Bralik touched her arm and she was about to move, when another man came from the shadows.

Eryn knew it could only be Tyyr.

Dressed all in black; leather coat over tunic and pants. Black hair with the same gleaming amber eyes of the wolf.

He headed straight for her. Denei angled to intercept him but he was faster and reached her first. 

“We must talk later “he said, only then turned to Denei. “The trail was very well masked, but I found it. Then it split into many, faded. Only a Talent who has a very high skill could have accomplished it.”

“A Rogue Talent. I suspected as much after we found Ceilene. I’ll needed to speak with the city Warders.  And ask them why we saw no patrols in this area..”

“I can do that for you,” Bralik said,” but before I do, I would ask protection for Eryn. She was almost caught herself earlier.”

“You should have said so immediately,” Denei said. “Where? How did you escape?”

“I don’t know,” Eryn said stiffly.

“How could you not?”

Before Eryn could reply, she felt herself fading… and the whale song rose, its haunting melody sweeping up and over… to envelope them all… showed them:

 A man playing a lyre.  The same one studying a scroll. Speaking at a ceremony with many people.  Then an enameled box and  writhing within it a darkness…Feelings of anger and lastly a terrible pain and grief.  

When it finally stopped, the silence was profound.

Eryn shivered, cold and worn with her own, very recent grief. Barely registered the arm that came around her but slowly, slowly a warmth settled in; settled her

 “Are you all right?”

  “I’ll have to be,” she said without thinking, then looked up.  Tyyr was close, his hand on her arm.  He, must have held her.  “Who did we see?”

“You recall the vision?”

“Yes.
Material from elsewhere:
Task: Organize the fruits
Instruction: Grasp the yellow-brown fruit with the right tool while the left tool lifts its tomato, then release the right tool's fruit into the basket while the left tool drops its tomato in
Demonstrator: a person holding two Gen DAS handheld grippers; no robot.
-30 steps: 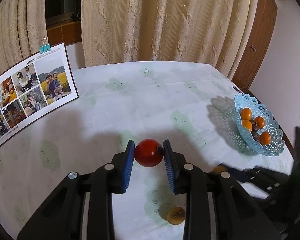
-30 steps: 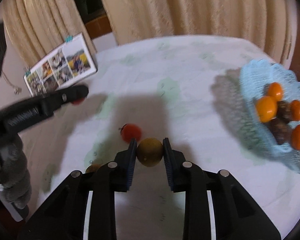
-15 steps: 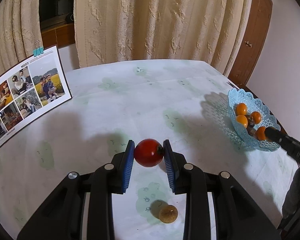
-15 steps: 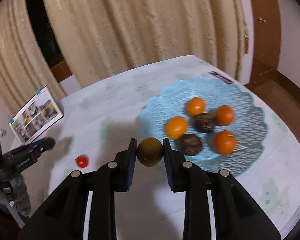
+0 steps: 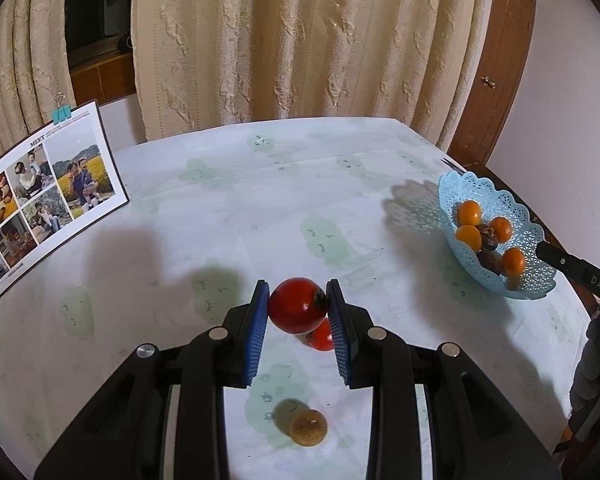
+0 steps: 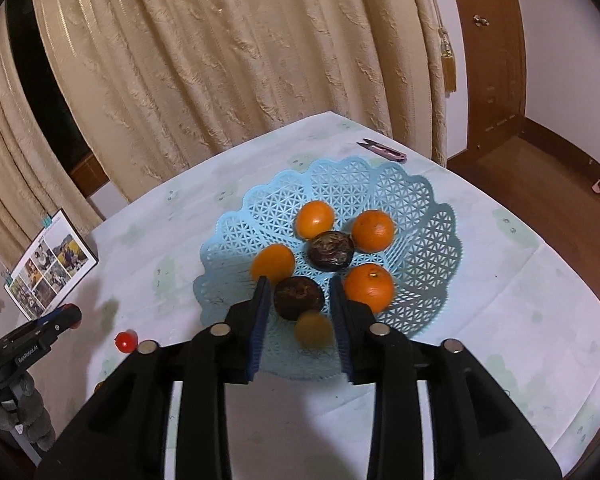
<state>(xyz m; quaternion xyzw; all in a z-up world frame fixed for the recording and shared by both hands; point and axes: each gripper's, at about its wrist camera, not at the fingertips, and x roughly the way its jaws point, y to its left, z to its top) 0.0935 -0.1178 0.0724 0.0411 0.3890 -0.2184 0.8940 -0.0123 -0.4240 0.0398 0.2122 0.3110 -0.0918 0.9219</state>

I’ve had others,” then remembered where she was and stepped back.

 “They were silver,” Tyyr said.


“Your eyes. Silvered with power, like the Hishala of Legend.”

“Not me.”

“Are you sure? I felt an affinity with you, and you heard me.”

“That has never happened before.”

“You are untried?”

She ignored that. “What did you mean by an affinity?”

“I am the last of the Hijar. My race, is older even than Hishala. Part of me retains my lost kin’s memory and essence. I recognized something of it in you.”

“That’s why?”

“I still believe it possible. Your presence here, at a time when dark arts rise, adds to it. And…you just had a vision of Valies, Grand Master Magi of the High Seat.”

“And the box?”

“A containment box,” Denei said joining them, Bralik as at his side. “It only appears when a terrible injustice has been done or dark arts have been used.”

“Something is very wrong,” Bralik said.

“Then you believe what I saw?”   

“Yes,” and though Denei looked grim it was not directed at her. “Bralik has said you are without support. I offer you the protection of my House until you can be reunited with your family. My villa is nor far.”

“I… would be glad of it,” Eryn said, his aura now dimmed; no longer a problem. But felt sick, her lie weighing heavily.   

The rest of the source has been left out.